WORK ORDER: The expected result is the material below, reproduced exactly from its first line through the line containing "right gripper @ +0".
_ _ _ _ _
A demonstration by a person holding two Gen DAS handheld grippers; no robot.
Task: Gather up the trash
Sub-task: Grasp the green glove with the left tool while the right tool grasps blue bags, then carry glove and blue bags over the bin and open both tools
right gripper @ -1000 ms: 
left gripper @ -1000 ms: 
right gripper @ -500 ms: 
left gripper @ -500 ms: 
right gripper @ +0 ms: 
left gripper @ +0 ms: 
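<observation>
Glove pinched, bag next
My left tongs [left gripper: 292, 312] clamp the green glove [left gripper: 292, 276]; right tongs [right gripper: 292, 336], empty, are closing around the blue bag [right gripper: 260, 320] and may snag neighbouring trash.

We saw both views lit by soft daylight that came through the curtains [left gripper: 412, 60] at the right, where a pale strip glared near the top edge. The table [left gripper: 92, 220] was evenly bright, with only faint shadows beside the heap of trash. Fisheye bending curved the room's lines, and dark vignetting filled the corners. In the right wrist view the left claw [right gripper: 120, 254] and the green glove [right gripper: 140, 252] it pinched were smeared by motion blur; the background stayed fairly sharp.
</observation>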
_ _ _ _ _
REPLY TO THE EXERCISE:
A demonstration by a person holding two Gen DAS handheld grippers; no robot.
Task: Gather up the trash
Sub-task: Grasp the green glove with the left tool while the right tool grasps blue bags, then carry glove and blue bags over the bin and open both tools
right gripper @ -1000 ms: 
left gripper @ -1000 ms: 
right gripper @ -500 ms: 
left gripper @ -500 ms: 
right gripper @ +0 ms: 

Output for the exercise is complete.